EventSplat: 3D Gaussian Splatting from Moving Event Cameras for Real-time Rendering
Toshiya Yura, Ashkan Mirzaei, Igor Gilitschenski
TL;DR
EventSplat tackles real-time novel view synthesis from moving event cameras by extending 3D Gaussian Splatting (3DGS) to event data. The method accumulates events into a log-difference image, uses an event-to-video prior to initialize geometry, and employs cubic spline trajectory interpolation to align poses with rapid motion, enabling high-quality renderings at interactive speeds. Key contributions include integrating event accumulation with 3DGS supervision, a robust event-to-video–guided initialization, and trajectory interpolation to stabilize optimization under fast camera motion. The approach achieves state-of-the-art fidelity among event-based view synthesis methods while delivering an order-of-magnitude faster rendering, demonstrating practical viability in challenging lighting and motion conditions.
Abstract
We introduce a method for using event camera data in novel view synthesis via Gaussian Splatting. Event cameras offer exceptional temporal resolution and a high dynamic range. Leveraging these capabilities allows us to effectively address the novel view synthesis challenge in the presence of fast camera motion.
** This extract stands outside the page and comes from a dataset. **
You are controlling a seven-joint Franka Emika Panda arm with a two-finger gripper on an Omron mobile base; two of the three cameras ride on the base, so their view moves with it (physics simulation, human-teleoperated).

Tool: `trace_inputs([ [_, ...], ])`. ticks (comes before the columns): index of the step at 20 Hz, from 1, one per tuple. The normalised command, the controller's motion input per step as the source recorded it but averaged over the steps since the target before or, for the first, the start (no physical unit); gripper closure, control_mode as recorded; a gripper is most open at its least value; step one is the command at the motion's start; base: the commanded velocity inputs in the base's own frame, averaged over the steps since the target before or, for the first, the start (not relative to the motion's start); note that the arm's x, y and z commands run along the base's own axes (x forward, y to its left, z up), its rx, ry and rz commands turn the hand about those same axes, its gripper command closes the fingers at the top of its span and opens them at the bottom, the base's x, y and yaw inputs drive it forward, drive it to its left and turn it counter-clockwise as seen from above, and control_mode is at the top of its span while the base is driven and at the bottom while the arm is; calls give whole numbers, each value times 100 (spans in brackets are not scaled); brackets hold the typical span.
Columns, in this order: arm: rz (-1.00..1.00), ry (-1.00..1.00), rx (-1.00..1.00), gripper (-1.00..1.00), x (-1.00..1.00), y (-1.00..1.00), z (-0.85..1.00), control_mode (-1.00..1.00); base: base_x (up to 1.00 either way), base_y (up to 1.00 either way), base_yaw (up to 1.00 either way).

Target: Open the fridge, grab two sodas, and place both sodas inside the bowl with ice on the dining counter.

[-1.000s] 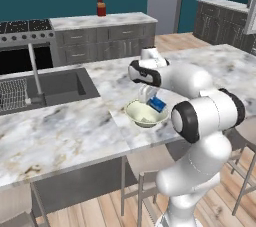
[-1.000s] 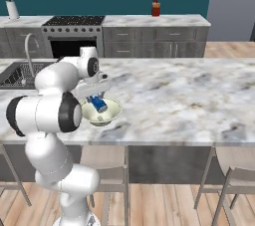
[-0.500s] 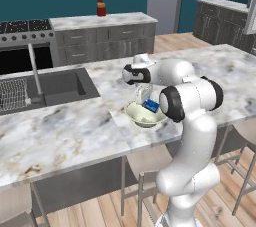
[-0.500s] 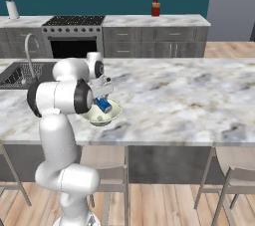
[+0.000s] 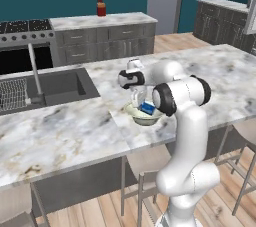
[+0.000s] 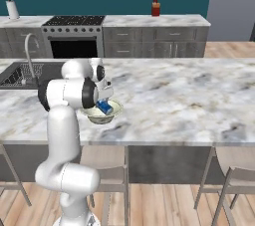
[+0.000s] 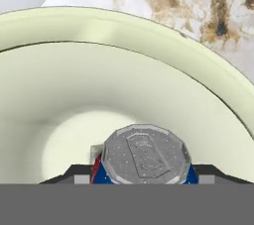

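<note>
In the hand view the gripper [image 7: 144, 179] looks straight down onto the grey lid of the blue soda [image 7: 145, 158], which sits at the bottom centre of the frame between two dark finger tips [image 7: 67, 175] that just peek out at its left and right. The jaws stand partly apart with the can between them, so it reads as clamped on the can, though the contact itself is hidden at the frame's lower edge. Around the can spreads the pale inside of the bowl [image 7: 149, 35], its rim arcing across the upper part of the frame; a small whitish lump beside the can, left of centre, may be ice.

Over the past second the arm has folded in closer over the bowl, and the can has gone from the bowl's rim to low inside it.

In the left base view the bowl [image 5: 134, 114] sits at centre on the dining counter [image 5: 70, 131], the blue can [image 5: 147, 107] tilted in it. My judgement: this soda is as good as delivered, and release comes next. I cannot see a purple can in the bowl.
</note>
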Motion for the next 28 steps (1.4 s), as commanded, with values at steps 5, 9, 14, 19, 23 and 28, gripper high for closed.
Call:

For initialization of the optimization process, our approach uses prior knowledge encoded in an event-to-video model. We also use spline interpolation for obtaining high quality poses along the event camera trajectory. This enhances the reconstruction quality from fast-moving cameras while overcoming the computational limitations traditionally associated with event-based Neural Radiance Field (NeRF) methods. Our experimental evaluation demonstrates that our results achieve higher visual fidelity and better performance than existing event-based NeRF approaches while being an order of magnitude faster to render.